Procédure encore plus longue?

"D’après une étude de l’OCDE, la Belgique dispose déjà d’une réglementation parmi les plus complexes et restrictives."

Dans le courrier envoyé aux partenaires sociaux, Kris Peeters invite le G10 à se pencher sur la question. Mais, au-delà du fait qu’elle risque d’allonger davantage la procédure Renault (elle dure en moyenne trois mois, mais s’étire parfois jusqu’à un an), cette mesure reste très symbolique à côté d’autres pistes lancées par le ministre de l’emploi. Elle inquiète néanmoins déjà les employeurs. "D’après une étude de l’OCDE, la Belgique dispose déjà d’une réglementation parmi les plus complexes et restrictives, signale Bart Buysse, le directeur de la FEB. Sur une échelle de 1 à 6, nous avons un score très élevé: 5,13".

Une telle disposition, imposant aux entreprises en restructuration de s’expliquer devant un parlement, n’existe dans aucun autre pays. Pour la FEB, il ne s’agirait pas, en voulant éviter des pertes d’emploi, d’effrayer les investisseurs, et donc d’empêcher la création de nouveaux emplois…

Un plan social

Parmi les autres pistes de travail données par Kris Peeters figure aussi l’obligation de développer un plan social, comme cela existe en France par exemple. Chez nous, il n’existe aucune obligation, ni un cadre juridique, pour élaborer un plan social, dit la note de Peeters.
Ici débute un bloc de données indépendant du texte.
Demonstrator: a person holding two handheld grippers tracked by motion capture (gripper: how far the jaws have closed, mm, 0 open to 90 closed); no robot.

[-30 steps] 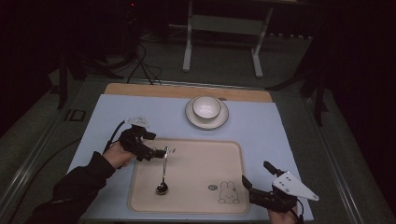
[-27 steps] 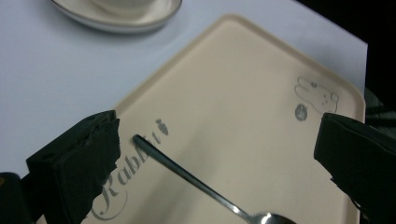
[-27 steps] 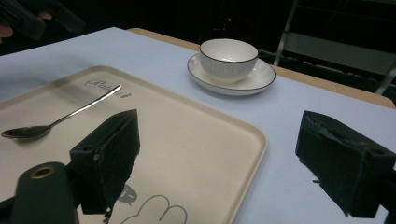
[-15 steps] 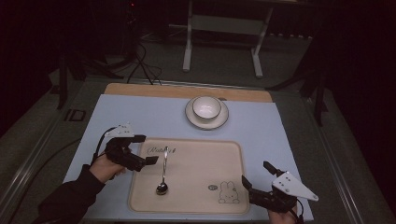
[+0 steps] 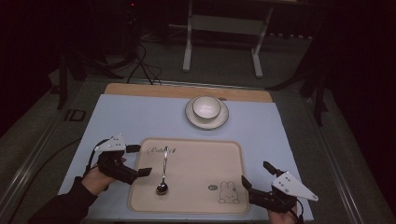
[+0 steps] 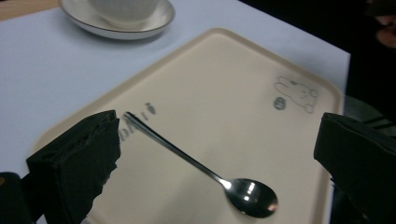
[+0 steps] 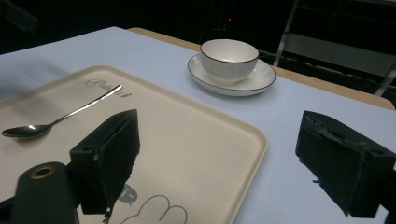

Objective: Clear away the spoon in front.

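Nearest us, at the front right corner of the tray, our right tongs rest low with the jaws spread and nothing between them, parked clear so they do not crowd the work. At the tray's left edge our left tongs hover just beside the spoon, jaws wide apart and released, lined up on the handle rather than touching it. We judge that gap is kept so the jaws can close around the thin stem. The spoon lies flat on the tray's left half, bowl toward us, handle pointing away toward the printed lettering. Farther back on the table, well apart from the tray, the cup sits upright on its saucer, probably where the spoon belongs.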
Il s’agirait ici d’obliger les employeurs à apporter une aide aux travailleurs afin de leur permettre de rebondir après leur licenciement, d’étudier la manière de redistribuer le travail, ou encore d’octroyer des indemnités de licenciement complémentaires. Comprenez donc plus élevées que ce que prévoit la loi actuellement.
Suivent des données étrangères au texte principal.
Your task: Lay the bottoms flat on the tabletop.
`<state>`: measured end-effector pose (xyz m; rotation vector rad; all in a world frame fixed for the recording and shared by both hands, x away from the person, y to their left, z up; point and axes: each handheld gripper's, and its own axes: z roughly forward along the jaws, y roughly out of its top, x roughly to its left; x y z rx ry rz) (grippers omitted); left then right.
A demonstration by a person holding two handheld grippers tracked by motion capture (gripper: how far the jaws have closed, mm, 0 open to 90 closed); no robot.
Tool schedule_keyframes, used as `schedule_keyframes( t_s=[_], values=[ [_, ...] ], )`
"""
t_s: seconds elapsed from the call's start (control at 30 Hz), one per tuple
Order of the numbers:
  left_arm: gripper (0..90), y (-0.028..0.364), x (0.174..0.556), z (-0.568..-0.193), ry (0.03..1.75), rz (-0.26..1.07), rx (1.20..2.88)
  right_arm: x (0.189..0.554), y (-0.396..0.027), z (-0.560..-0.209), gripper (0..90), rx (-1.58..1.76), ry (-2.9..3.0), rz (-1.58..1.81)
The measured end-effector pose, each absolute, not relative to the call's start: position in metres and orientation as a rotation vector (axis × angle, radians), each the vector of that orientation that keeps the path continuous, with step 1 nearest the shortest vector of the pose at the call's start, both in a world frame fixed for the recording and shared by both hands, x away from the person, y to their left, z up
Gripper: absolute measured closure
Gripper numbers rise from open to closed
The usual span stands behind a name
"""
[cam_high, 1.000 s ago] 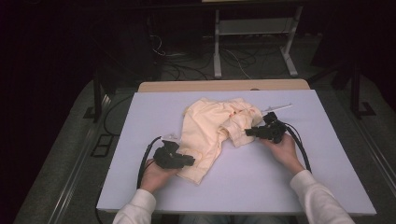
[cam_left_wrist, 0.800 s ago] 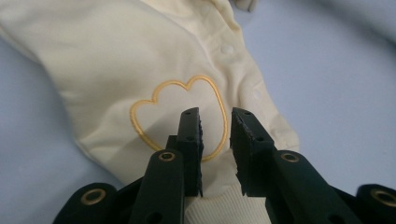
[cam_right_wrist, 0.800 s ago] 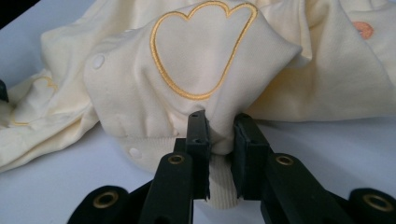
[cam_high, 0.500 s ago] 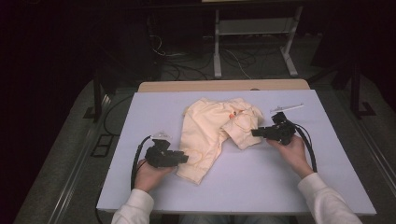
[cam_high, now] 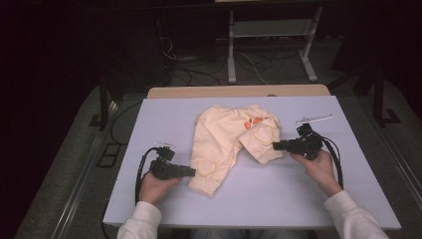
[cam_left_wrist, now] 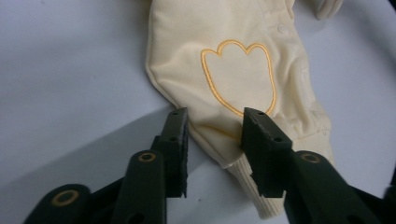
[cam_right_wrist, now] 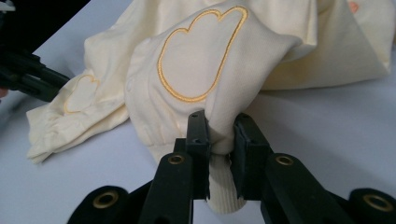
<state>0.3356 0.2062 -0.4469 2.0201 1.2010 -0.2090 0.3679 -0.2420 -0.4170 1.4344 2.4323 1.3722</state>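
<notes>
Cream baby garment (cam_high: 231, 144) lies crumpled near the table's (cam_high: 149, 119) middle. At the garment's right leg cuff, the right hand-held gripper (cam_high: 276, 146) pinches the fabric. At its left leg, the left hand-held gripper (cam_high: 191, 172) has just been opening, jaws straddling the cuff edge without pressing.

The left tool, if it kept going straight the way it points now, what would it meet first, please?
Most likely the cream garment: the left tool points at its ribbed cuff, and the leg end with the stitched outline already lies between the open jaws. How high they sit above the cloth is unclear.
</notes>
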Motion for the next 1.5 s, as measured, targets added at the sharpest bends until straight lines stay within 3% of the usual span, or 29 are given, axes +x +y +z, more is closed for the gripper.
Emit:
schedule_keyframes(
  t_s=[0.13,0.23,0.77,1.5],
  values=[
    [81.7,0.201,0.335,-0.444,1.176,-0.197,2.044,0.360,-0.242,-0.417,77.2,1.455,2.477,1.353],
    [85.6,0.200,0.334,-0.443,1.169,-0.191,2.058,0.354,-0.244,-0.415,77.2,1.494,2.498,1.354],
    [86.3,0.202,0.328,-0.440,1.159,-0.243,2.083,0.314,-0.270,-0.432,77.1,1.729,2.621,1.285],
    [86.4,0.204,0.327,-0.440,1.144,-0.286,2.091,0.306,-0.271,-0.446,75.9,1.786,2.722,1.140]
  ],
)
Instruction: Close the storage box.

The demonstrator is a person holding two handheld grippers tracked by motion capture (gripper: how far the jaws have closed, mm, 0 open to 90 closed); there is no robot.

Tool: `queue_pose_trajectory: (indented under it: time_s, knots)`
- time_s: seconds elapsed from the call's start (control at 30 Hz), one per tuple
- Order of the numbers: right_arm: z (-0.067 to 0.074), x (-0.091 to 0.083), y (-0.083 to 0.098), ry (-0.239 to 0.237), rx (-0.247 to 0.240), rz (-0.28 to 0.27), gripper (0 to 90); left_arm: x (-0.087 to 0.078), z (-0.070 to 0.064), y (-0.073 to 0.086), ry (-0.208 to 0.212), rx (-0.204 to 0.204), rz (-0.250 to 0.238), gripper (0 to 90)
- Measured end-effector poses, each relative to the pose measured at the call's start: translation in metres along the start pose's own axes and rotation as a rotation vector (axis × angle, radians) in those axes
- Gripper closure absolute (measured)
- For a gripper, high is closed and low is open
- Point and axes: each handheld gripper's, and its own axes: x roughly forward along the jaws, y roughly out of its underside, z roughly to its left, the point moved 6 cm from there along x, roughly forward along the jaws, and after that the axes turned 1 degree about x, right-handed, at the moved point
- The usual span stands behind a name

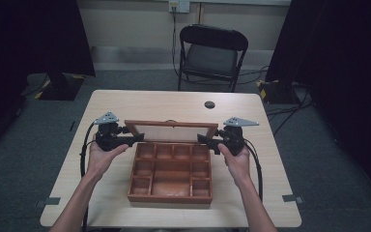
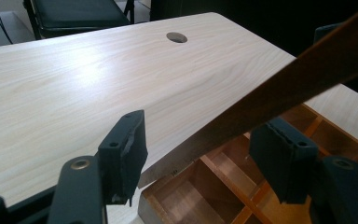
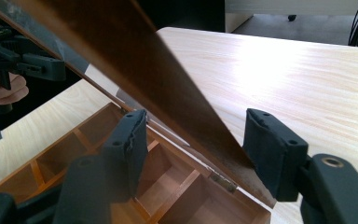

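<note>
From the high view, I had my left gripper (image 1: 134, 140) at the left end of the raised lid (image 1: 171, 131) and my right gripper (image 1: 204, 139) at its right end. The wooden box (image 1: 170, 177) sat in the middle of the desk (image 1: 125, 101), nearer its front edge, with the lid standing up along the box's back edge. I judged the opening mostly done: the lid was up and the compartments lay bare, all of them empty as far as I could see. What was left, I reckoned, was to let go and draw both hands clear. The box was reddish-brown wood, divided into small square cells around a larger one at the front.

In the left gripper view, my black jaws stood spread, one to each side of the lid's edge (image 2: 279, 88), a flat dark-brown slat that ran slantwise between them. The left pad (image 2: 123, 154) stood clear of the wood; the other pad lay close to it, and I could not tell whether it touched. Beyond lay pale, smooth wood-grain desk with a round cable hole (image 2: 176, 37).

In the right gripper view, my jaws were likewise spread around the lid's side rail (image 3: 168, 93), with the right pad (image 3: 272, 151) close against the wood. A small metal hinge (image 3: 223, 181) joined lid to box, and the left gripper (image 3: 37, 63) showed beyond.
</note>
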Motion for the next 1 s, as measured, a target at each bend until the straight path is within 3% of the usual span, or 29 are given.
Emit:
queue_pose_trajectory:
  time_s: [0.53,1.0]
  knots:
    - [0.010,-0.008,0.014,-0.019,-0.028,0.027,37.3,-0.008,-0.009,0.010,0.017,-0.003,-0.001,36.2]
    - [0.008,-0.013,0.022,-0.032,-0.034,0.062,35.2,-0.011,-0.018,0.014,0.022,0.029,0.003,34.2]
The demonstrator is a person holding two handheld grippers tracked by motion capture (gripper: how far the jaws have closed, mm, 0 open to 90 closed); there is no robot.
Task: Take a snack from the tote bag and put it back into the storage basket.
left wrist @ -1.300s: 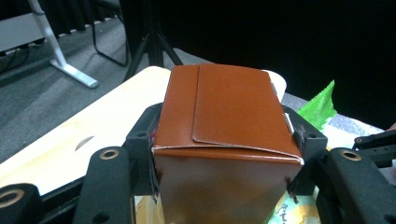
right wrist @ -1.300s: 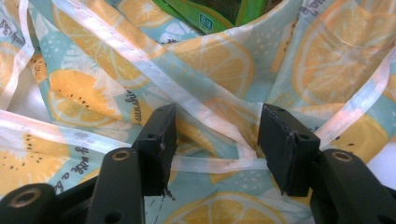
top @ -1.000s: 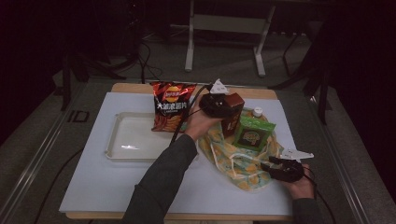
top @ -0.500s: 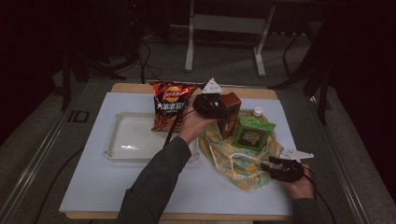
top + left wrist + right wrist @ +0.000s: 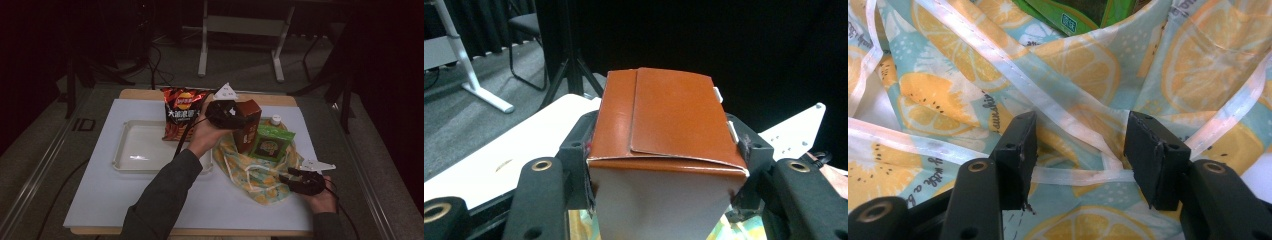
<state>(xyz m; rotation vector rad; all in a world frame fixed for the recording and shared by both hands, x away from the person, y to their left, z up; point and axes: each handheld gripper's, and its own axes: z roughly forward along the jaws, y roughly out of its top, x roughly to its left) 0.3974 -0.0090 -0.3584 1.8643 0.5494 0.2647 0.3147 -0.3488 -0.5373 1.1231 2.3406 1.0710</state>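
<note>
Brown carton [image 5: 247,125] sits upper centre of the high view, clamped between the left tongs [image 5: 226,114] and held up over the near edge of the fruit-print bag [image 5: 252,172]; in the left gripper view the carton [image 5: 664,150] fills the gap between both jaws, pads pressed on its side walls. Whether it is clear of the bag or its bottom is still inside cannot be told, since the hand [image 5: 205,137] covers that part. Green packet [image 5: 271,145] stands in the bag just right of the carton, a bottle cap [image 5: 275,120] behind it. Right tongs [image 5: 295,177] at lower right stand apart, jaws straddling a white strap of the bag [image 5: 1068,175] without pinching it. Chip bag [image 5: 181,112] and white tray [image 5: 142,150] lie left of centre on the table [image 5: 100,200]. Risks, as I judge them: the grip is on smooth cardboard near the top, so the carton could tilt or slip; a snag on the bag's rim could drag the cloth along, as the right tongs are not holding it down. Room is dim; print on the carton unreadable, bag contents partly hidden.
</note>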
Kris Peeters suggère que ce plan social soit applicable à tous les travailleurs de l’entreprise, y compris donc les travailleurs intérimaires et temporaires et les travailleurs qui choisiraient de quitter volontairement l’entreprise (parce qu’ils ont déjà retrouvé un emploi par exemple). "Le plan social ne doit pas être un obstacle à la mobilité de la main-d’œuvre", signale le texte initial soumis aux partenaires sociaux.

À la FEB, Bart Buysse précise que l’obligation de mettre sur pied un plan social a déjà été coulée dans le marbre lors de la conclusion du pacte entre générations. À l’époque avaient été créées les cellules pour l’emploi et l’obligation de prévoir un outplacement (aide à la reconversion) pour les travailleurs. Cette obligation ne concerne néanmoins pas tous les travailleurs de l’entreprise. L’employeur n’est pas tenu d’organiser un outplacement pour les moins de 45 ans, pour les travailleurs à temps partiel, pour les travailleurs ayant accès au chômage avec complément d’entreprise (58 ans et plus).
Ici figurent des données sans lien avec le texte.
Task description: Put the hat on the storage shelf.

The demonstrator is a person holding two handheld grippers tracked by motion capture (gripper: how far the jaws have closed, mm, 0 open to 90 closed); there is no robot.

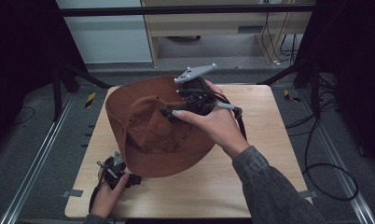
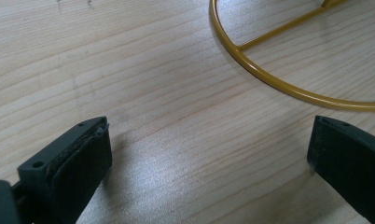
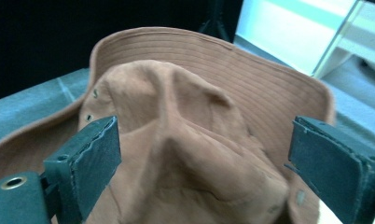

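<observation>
A brown wide-brimmed hat (image 1: pixel 148 135) lies on the wooden table (image 1: pixel 260 154), left of centre, its crown crumpled and dented. My right gripper (image 1: pixel 170 112) hovers over the crown from the right and is open. In the right gripper view the creased crown (image 3: pixel 190 154) bulges between the two black pads without being pinched by them. My left gripper (image 1: pixel 116 167) rests low at the hat's near-left brim. It is open (image 2: pixel 209 140) over bare wood, with nothing between its jaws. A yellow wire ring (image 2: pixel 269 80) with a spoke lies on the table just beyond it.
The table's near edge runs just below my left hand. Metal floor rails (image 1: pixel 41 154) flank the table on both sides. Black cables (image 1: pixel 325 163) coil on the floor at the right. Dark frame legs and a light cabinet (image 1: pixel 209 28) stand behind.
</observation>
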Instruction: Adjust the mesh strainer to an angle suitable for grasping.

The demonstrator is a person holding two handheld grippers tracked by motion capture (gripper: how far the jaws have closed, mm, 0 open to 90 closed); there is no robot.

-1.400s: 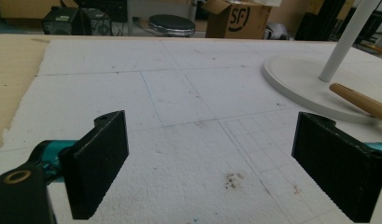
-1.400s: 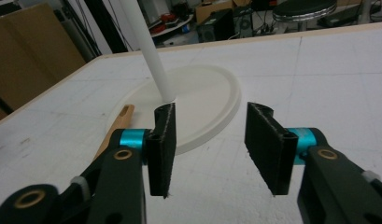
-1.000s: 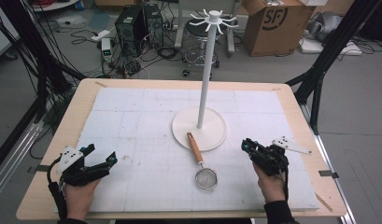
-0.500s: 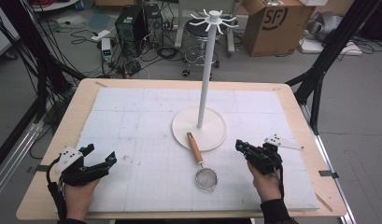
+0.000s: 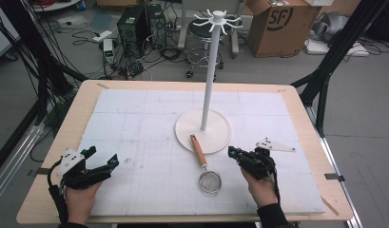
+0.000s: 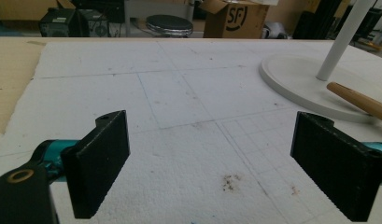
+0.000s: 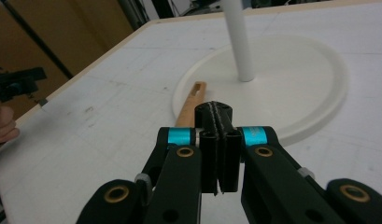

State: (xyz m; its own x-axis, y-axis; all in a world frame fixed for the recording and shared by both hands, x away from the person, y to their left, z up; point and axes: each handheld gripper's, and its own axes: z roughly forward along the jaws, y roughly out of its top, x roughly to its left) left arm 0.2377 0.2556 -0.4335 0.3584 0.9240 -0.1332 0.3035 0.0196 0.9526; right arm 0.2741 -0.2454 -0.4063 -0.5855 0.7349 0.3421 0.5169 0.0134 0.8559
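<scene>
A small mesh strainer (image 5: 209, 181) with a wooden handle (image 5: 198, 149) lies on the white mat, the handle end resting on the round base (image 5: 216, 137) of a white hook stand (image 5: 210, 71). My right gripper (image 5: 232, 152) is shut with nothing in it, just right of the handle and pointing left at it. In the right gripper view the shut jaws (image 7: 215, 116) sit right over the handle (image 7: 189, 100), with the stand base (image 7: 300, 79) behind. My left gripper (image 5: 101, 157) rests open at the near left; its own view shows wide jaws (image 6: 212, 158) over bare mat.
The white foam mat (image 5: 149, 123) covers most of the wooden table (image 5: 73, 118). The stand's pole (image 6: 340, 37) and base (image 6: 291, 74) rise at centre. A cardboard box (image 5: 277, 23), a stool and computer cases stand on the floor beyond the far edge.
My right gripper has slid left across the mat toward the strainer's handle, staying shut. The left gripper and the strainer have not moved.
</scene>
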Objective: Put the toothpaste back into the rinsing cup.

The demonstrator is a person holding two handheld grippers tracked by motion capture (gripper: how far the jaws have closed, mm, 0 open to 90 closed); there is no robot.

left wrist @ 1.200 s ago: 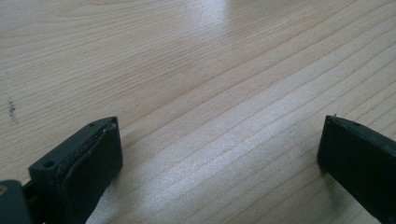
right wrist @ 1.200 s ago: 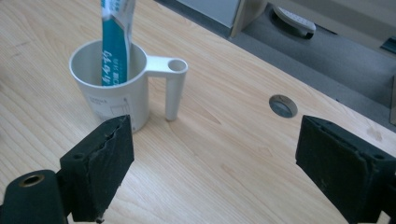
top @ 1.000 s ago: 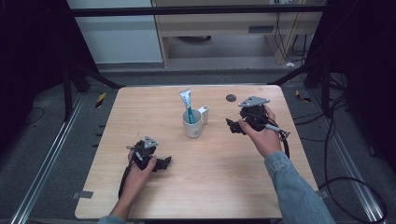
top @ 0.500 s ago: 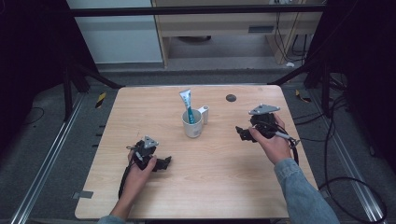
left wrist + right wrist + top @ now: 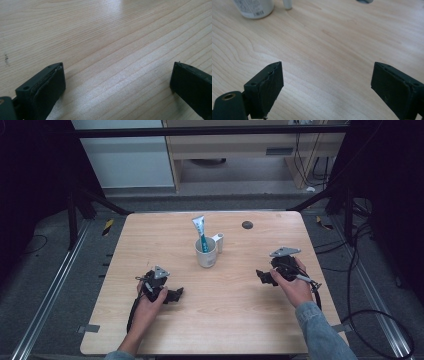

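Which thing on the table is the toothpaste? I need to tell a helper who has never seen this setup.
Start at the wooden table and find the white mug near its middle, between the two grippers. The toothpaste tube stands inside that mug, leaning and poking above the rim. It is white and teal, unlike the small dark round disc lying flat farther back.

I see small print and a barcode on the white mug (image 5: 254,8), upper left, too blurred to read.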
Le plan social tel que suggéré par Peeters comporterait aussi un volet financier plus conséquent que celui qui existe. Il pourrait mener à l’imposition de primes de licenciements plus élevées, et augmenterait donc le coût pour les employeurs.

Actuellement, toutes les entreprises ne mettent pas un plan social en route en cas de restructuration ou fermeture. Généralement, les plus petites PME, sans représentation syndicale, ne le font pas, faute d’interlocuteurs avec lesquels négocier.